= WHAT YOU HAVE TO DO =
Return every line of the listing that includes the string "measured".

<<<<

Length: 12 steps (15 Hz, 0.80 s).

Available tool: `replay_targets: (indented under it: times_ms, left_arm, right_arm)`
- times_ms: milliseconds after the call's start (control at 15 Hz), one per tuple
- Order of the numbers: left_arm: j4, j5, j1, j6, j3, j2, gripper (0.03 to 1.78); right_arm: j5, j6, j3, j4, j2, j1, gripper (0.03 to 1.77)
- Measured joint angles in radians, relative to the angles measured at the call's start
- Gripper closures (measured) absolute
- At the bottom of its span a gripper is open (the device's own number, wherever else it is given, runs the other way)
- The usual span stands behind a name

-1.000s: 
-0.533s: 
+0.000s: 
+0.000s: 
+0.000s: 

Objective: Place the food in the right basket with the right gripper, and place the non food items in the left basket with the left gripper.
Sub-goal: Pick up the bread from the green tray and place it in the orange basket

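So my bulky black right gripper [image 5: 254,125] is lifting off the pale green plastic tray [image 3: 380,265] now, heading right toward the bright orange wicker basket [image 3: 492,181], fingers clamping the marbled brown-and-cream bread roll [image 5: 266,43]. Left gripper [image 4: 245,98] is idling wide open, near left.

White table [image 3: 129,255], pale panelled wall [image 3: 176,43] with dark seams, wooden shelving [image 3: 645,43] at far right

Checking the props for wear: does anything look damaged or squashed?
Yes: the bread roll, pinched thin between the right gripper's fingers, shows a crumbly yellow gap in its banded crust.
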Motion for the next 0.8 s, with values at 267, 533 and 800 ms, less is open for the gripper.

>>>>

= RESULT OF THE EXERCISE =
- Measured joint angles in radians, relative to the angles measured at the call's start
- Gripper closures (measured) absolute

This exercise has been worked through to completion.